Netflix screenshot Love for Sale ~ 31 minutes

A message telling him the wedding was soon and he better show up to the date and my brain was just shocked straight away and fired of this tweet

Immediately this was my first real culture shock from the film as I have been to a few other Asian countries where Indonesia was looking to match my expectations from those experiences.

This was completely different from my frame of viewing the world and seemed outrageous to me. I am looking at this from the position of last year being a groomsman at my brother’s wedding where only 1 of the 4 groomsmen was even in a relationship. While I have a small slice of experience with Indonesian weddings with my cousin had married someone from Indonesia and not even a hint of this idea was brought up, this made me think maybe this was just an outlier case. but there was not an Indonesian wedding due to the health of his wife’s mother and it would be particularly odd to enforce these values on an Australian wedding. Most of the people there were not Indonesian and in a situation like that, you are unlikely to say to someone’s face you should be disgraced by not having a date especially to a 21-year-old vs a 41-year-old.

Thinking about the shame/honor culture to the family name and yourself it makes a lot more sense especially that a middle-age man could be a disgrace if he had not met the societal expectations for him at that age. And I don’t think in either culture the image below represents the ideal successful man.

IMDB Love for Sale (2018)
https://www.imdb.com/title/tt8065796/mediaviewer/rm2302494976

Richard is portrayed as lonely, only having one friend and being a strict boss with no real redeeming cultures which is far from the archetypal successful man.
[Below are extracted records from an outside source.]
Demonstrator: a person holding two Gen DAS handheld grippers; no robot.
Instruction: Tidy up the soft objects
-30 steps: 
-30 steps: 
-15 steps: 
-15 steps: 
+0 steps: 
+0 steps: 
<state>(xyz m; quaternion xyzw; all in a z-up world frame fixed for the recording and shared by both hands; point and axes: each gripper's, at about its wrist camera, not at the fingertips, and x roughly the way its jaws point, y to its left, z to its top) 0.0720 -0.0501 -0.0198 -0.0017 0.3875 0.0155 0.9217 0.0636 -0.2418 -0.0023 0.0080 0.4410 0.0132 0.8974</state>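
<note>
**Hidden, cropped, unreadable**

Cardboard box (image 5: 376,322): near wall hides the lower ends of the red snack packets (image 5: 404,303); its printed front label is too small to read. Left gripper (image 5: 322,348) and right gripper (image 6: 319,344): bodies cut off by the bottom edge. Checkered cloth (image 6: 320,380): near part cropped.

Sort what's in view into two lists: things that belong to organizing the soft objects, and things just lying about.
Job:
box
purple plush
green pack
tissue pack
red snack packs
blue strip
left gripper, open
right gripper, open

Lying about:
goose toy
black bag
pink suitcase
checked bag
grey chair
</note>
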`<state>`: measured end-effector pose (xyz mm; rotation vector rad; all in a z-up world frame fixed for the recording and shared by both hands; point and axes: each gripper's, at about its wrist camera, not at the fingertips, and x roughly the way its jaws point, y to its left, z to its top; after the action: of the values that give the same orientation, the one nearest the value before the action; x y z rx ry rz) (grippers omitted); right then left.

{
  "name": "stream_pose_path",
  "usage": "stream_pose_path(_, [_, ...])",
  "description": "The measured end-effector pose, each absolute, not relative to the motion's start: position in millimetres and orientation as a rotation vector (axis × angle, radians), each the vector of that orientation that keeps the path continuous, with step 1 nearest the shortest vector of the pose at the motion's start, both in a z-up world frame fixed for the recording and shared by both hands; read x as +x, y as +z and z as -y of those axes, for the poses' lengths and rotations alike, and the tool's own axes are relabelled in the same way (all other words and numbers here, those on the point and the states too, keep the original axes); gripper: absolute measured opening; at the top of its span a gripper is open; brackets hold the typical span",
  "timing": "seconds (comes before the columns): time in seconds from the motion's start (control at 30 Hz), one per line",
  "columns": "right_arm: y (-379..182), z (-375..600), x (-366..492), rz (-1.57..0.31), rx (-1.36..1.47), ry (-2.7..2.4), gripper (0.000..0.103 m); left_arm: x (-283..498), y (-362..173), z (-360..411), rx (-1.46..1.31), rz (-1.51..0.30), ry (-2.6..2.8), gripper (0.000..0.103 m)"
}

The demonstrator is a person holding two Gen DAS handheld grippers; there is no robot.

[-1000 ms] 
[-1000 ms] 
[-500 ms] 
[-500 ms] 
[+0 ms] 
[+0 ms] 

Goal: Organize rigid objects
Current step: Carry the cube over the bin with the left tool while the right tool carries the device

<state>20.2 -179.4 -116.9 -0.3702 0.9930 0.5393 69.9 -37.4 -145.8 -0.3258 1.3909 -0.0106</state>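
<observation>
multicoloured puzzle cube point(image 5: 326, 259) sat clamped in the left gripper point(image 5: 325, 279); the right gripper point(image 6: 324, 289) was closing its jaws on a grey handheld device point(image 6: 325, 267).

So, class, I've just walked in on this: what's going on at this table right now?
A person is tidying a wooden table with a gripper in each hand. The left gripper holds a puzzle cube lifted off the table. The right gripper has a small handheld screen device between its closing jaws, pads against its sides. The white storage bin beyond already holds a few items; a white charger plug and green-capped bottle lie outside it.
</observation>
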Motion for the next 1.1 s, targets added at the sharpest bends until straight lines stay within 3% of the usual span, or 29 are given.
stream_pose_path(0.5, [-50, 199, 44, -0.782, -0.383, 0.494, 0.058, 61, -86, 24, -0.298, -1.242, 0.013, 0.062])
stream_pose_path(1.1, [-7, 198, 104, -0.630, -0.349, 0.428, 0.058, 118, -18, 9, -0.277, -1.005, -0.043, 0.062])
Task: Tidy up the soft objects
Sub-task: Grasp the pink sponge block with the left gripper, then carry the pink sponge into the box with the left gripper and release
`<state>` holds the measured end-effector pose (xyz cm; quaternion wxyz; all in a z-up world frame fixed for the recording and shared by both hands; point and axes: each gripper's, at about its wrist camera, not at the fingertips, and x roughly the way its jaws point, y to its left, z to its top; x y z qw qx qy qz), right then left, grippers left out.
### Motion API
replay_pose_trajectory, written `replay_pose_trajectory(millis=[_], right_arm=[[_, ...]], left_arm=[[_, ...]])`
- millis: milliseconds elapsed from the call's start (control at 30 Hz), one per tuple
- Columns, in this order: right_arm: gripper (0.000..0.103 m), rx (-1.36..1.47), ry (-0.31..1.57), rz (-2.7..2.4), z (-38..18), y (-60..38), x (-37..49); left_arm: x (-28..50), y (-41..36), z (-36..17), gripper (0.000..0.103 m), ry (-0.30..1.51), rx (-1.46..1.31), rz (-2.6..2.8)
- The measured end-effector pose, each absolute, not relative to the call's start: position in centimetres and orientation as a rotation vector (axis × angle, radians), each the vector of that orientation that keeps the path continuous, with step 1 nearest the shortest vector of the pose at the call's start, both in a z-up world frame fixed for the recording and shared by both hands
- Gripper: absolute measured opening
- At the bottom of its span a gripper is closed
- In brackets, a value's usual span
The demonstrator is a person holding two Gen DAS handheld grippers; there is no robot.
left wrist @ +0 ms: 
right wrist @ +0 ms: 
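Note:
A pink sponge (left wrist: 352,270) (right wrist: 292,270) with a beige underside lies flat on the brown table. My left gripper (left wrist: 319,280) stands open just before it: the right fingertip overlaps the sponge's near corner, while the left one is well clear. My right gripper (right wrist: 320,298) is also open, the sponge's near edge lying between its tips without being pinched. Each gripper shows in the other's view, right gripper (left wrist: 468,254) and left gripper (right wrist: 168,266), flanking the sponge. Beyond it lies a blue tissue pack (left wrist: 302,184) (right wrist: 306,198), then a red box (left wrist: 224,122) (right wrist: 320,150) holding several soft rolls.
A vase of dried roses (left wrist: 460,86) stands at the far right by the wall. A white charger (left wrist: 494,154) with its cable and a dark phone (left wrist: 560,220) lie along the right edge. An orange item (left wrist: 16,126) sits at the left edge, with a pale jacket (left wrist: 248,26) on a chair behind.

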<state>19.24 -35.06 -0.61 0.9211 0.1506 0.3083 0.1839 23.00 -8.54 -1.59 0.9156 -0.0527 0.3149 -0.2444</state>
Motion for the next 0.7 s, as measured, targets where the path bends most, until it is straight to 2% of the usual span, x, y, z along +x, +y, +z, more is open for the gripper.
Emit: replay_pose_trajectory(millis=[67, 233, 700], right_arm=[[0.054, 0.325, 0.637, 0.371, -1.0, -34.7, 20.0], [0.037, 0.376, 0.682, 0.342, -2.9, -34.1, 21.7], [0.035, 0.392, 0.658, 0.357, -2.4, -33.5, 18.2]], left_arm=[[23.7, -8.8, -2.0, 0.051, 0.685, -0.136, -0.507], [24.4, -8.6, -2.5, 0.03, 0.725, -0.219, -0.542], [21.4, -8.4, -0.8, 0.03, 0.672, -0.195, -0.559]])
where was I coming from being shocked about having his dignity on the line to get a date?

In the cultural frame, I bring to watching this movie especially when I myself have no plan of dating any time soon. To continue furthering my options in the judo competition realm and traveling where’d that takes me. So for my perspective, if someone tried to tell that to me I would not be having any of it. But from a different cultural perspective of someone raised in Indonesia, it would make a lot more sense for that type of statement to be made.

so basically it is very clear here I was having an emotive response based on what would happen if someone said that to me. However, this seems much more regular and appropriate for this Indonesian culture.